== Data section

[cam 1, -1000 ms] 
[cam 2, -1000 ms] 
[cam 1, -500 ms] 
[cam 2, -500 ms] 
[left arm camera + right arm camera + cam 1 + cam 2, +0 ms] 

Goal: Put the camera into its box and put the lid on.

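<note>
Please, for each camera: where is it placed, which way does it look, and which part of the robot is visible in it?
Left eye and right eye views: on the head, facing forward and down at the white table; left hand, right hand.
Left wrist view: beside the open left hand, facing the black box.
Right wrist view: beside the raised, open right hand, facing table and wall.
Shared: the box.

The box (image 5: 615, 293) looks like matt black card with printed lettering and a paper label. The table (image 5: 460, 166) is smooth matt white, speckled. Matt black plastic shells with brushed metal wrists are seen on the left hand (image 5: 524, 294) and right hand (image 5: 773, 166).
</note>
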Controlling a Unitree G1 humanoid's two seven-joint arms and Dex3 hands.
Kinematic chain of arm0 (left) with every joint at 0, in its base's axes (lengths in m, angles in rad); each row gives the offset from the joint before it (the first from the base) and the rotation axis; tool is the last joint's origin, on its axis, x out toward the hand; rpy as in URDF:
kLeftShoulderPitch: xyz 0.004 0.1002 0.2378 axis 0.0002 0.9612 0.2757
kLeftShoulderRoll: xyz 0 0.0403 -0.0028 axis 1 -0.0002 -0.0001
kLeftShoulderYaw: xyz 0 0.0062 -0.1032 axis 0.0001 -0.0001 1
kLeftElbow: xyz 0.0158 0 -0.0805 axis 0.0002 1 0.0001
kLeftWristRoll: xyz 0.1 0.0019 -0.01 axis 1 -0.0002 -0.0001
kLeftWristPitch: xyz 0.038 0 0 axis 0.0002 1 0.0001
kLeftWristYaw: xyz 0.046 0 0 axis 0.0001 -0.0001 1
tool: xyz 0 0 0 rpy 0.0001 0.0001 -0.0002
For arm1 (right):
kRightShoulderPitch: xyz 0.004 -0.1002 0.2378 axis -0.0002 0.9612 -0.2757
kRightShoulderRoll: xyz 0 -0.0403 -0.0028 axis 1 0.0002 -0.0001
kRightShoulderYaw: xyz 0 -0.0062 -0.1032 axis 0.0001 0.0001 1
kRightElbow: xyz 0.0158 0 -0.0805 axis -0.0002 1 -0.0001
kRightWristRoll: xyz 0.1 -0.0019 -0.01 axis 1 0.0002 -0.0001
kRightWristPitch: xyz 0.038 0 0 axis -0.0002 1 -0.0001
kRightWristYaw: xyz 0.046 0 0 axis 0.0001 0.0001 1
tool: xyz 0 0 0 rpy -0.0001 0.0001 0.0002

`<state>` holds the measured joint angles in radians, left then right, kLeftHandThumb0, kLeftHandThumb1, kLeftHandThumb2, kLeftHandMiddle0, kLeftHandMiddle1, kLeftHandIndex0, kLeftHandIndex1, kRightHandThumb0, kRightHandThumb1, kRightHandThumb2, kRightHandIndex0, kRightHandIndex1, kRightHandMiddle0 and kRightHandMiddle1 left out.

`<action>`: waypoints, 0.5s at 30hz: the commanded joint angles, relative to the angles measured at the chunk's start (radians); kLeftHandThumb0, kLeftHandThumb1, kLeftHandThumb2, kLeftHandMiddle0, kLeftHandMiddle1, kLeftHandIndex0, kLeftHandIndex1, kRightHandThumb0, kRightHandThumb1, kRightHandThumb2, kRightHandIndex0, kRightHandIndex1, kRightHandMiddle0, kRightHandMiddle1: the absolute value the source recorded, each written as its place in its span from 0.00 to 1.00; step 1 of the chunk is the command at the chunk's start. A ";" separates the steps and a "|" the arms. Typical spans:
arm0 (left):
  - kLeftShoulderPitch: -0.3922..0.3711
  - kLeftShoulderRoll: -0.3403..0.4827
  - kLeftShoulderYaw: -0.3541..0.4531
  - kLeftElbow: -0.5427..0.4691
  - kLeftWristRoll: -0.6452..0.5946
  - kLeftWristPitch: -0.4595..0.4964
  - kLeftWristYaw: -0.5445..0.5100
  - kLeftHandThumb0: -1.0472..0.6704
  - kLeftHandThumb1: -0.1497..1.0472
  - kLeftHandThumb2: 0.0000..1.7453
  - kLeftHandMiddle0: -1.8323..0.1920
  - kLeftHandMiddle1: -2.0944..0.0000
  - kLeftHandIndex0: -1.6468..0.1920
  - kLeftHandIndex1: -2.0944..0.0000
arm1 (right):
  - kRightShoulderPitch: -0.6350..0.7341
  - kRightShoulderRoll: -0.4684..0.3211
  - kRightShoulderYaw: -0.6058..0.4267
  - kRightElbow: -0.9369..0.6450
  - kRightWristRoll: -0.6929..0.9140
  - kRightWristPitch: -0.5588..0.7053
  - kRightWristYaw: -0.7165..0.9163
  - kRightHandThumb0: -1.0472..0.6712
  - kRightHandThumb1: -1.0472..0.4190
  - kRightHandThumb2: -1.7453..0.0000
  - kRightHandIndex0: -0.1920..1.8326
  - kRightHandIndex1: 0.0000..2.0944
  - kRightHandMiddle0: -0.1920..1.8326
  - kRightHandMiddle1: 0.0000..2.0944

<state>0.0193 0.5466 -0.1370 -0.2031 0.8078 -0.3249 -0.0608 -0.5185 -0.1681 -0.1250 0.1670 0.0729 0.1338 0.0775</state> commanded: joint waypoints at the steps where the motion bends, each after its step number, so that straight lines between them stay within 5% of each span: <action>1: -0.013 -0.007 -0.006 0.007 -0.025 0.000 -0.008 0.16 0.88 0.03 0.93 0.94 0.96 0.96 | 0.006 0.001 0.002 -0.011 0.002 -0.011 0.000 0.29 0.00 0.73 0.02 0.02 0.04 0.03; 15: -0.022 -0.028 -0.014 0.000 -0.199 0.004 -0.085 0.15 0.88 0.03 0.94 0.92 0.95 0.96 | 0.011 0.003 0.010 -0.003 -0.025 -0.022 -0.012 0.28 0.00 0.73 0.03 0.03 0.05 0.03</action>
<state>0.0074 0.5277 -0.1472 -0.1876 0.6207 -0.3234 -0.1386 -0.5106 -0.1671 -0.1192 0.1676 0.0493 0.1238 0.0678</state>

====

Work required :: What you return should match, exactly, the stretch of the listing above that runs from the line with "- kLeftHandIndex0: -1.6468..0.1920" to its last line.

Written reply ::
  - kLeftHandIndex0: -1.6468..0.1920
  - kLeftHandIndex1: -2.0944..0.0000
arm1 (right):
  - kRightShoulderPitch: -0.6350..0.7341
  - kRightShoulderRoll: -0.4684..0.3211
  - kRightShoulderYaw: -0.6058..0.4267
  - kRightElbow: -0.9369..0.6450
  - kRightWristRoll: -0.6929..0.9140
  - kRightWristPitch: -0.5588..0.7053
  - kRightWristYaw: -0.7165..0.9163
  - kRightHandThumb0: -1.0472..0.6712
  - kRightHandThumb1: -1.0472..0.4190
  - kRightHandThumb2: -1.7453..0.0000
  - kRightHandIndex0: -0.1920..1.8326
  - kRightHandIndex1: 0.0000..2.0944
  - kRightHandMiddle0: -0.1920..1.8326
  - kRightHandMiddle1: 0.0000..2.0944

<state>0.0193 0.5466 -0.1370 -0.2031 0.8078 -0.3249 -0.0608 -0.5185 -0.1681 -0.1250 0.1670 0.0729 0.1338 0.0775</state> commanded: joint waypoints at the steps where the motion bends, each after its step number, so that straight lines between them stay within 5% of each span: <action>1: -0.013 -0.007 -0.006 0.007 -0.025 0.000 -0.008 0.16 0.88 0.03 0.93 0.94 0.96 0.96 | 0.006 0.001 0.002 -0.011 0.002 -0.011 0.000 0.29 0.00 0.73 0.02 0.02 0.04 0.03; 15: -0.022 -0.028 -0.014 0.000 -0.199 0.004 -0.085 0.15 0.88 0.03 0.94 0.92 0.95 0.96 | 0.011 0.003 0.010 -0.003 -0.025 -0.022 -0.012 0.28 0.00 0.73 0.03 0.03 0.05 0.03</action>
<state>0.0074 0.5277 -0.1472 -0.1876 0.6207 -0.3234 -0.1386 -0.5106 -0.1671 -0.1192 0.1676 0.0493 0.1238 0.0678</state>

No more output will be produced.